BEGIN

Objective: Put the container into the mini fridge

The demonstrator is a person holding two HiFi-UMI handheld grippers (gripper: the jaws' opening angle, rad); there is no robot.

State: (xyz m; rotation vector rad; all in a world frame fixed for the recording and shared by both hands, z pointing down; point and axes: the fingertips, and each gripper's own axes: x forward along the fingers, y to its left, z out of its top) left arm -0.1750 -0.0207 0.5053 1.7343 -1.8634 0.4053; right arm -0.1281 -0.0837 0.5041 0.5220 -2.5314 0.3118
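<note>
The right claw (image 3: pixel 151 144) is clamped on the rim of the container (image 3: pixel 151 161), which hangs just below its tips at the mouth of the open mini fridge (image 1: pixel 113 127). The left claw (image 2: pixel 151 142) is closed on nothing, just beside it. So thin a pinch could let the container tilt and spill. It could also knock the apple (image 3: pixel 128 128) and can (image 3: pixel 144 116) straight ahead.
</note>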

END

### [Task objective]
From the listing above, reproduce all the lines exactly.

### [Exercise output]
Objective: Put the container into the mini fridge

The demonstrator is a person holding two HiFi-UMI handheld grippers (gripper: the jaws' opening angle, rad); there is no robot.

State: (xyz m; rotation vector rad; all in a world frame fixed for the recording and shared by both hands, z pointing down; point and axes: the fingertips, and each gripper's own axes: x forward along the fingers, y to its left, z out of its top) left arm -0.1750 -0.0207 0.5053 1.7343 -1.8634 0.4053; right arm -0.1281 -0.0837 0.5041 0.5220 -2.5314 0.3118
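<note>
The right claw (image 3: pixel 151 144) is clamped on the rim of the container (image 3: pixel 151 161), which hangs just below its tips at the mouth of the open mini fridge (image 1: pixel 113 127). The left claw (image 2: pixel 151 142) is closed on nothing, just beside it. So thin a pinch could let the container tilt and spill. It could also knock the apple (image 3: pixel 128 128) and can (image 3: pixel 144 116) straight ahead.
</note>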

The work on this exercise has been completed.